Effect of temperature on the F_o (•) and F_m (▪) Chl fluorescence of dark-adapted cotton (A) and wheat (B) leaf tissue. Leaf tissue was treated as described in Figure 2. Data points represent the mean ± se of three replications.

Figure 5

Effect of temperature on the distribution of activase in the soluble and insoluble fractions of extracts of wheat leaves. Detached leaf tissue was incubated for the indicated times and at the indicated temperatures and then was immediately homogenized and separated into soluble (A) and insoluble (B) fractions by centrifugation. Polypeptides in the two fractions were separated by SDS-PAGE and analyzed for the presence of activase by western-blot analysis. Lanes were loaded with extract corresponding to equal amounts of leaf area. The activase subunits are indicated by the 43-kD label.

Figure 6

Effect of temperature on the formation of high-molecular-weight aggregates of Rubisco activase in the supernatant (A) and pellet (B) fractions of wheat leaf extracts and in the pellet (C) fraction of cotton leaf extracts. Detached leaf tissue was incubated for the indicated times and at the indicated temperatures and then processed and analyzed as described in Figure 5. Lanes were loaded with extract corresponding to equal amounts of leaf area. To better visualize large-molecular-weight aggregates, the gels were overloaded with protein.

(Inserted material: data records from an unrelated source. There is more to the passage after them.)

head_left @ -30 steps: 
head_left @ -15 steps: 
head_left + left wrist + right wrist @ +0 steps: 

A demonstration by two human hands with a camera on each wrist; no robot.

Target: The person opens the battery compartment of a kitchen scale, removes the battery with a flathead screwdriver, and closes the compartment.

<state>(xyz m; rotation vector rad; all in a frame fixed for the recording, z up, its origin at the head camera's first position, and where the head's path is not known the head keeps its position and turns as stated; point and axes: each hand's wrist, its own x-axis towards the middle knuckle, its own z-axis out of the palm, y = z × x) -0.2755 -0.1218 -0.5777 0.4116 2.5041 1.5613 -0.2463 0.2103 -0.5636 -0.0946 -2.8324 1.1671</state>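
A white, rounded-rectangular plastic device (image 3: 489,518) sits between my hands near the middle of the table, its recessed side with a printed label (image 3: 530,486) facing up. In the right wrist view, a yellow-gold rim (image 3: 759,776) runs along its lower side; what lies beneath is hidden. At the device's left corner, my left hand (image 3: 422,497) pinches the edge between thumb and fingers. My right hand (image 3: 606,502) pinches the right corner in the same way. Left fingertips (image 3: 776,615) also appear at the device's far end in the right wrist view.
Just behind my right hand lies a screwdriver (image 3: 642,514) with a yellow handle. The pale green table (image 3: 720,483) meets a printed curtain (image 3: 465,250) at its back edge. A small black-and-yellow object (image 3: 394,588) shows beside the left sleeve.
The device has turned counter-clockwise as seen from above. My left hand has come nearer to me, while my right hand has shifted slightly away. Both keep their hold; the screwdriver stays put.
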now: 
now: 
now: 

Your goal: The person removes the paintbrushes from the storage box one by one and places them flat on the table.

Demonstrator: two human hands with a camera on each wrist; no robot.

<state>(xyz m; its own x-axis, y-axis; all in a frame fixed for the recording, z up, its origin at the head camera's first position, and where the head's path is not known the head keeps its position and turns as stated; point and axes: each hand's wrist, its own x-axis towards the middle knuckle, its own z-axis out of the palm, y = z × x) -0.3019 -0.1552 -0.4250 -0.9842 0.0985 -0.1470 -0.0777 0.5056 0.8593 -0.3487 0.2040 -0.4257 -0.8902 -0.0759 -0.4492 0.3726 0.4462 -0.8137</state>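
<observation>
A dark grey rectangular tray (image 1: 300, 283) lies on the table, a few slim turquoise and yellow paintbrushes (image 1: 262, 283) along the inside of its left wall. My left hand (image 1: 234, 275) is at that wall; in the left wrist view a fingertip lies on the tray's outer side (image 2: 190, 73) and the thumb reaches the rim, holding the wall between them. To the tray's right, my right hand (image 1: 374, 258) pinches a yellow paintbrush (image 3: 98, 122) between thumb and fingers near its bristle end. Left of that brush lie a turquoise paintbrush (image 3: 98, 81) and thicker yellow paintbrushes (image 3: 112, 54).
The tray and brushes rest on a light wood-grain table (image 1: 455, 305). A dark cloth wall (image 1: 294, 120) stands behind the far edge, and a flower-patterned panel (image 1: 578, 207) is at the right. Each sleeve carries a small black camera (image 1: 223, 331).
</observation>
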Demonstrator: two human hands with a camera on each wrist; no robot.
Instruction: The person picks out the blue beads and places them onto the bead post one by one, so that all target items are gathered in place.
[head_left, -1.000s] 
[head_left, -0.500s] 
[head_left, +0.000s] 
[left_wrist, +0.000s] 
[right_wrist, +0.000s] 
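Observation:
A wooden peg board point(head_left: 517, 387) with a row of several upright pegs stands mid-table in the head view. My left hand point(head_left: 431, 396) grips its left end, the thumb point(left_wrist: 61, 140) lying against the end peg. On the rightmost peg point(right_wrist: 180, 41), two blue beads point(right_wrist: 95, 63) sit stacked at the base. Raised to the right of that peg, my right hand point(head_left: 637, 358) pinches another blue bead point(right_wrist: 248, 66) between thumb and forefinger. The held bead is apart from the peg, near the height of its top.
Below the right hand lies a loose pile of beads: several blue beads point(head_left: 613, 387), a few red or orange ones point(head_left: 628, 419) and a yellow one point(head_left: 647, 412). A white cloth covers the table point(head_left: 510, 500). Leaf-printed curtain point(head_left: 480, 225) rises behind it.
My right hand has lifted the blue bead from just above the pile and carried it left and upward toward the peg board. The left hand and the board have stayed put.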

The activase subunits are indicated by the 43-kD label and the predominant high-molecular-weight aggregates of activase are indicated by the arrows.

Figure 7

Effect of temperature on the form of phosphoribulokinase in the soluble leaf extracts of wheat (A) and cotton (B). Detached leaf tissue was incubated for the indicated times and at the indicated temperatures and then processed and analyzed as described in Figure 5. Lanes were loaded with extract corresponding to equal amounts of leaf area. Only the supernatant fraction is shown because there was no phosphoribulokinase visible on western blots of proteins from the pellet fraction.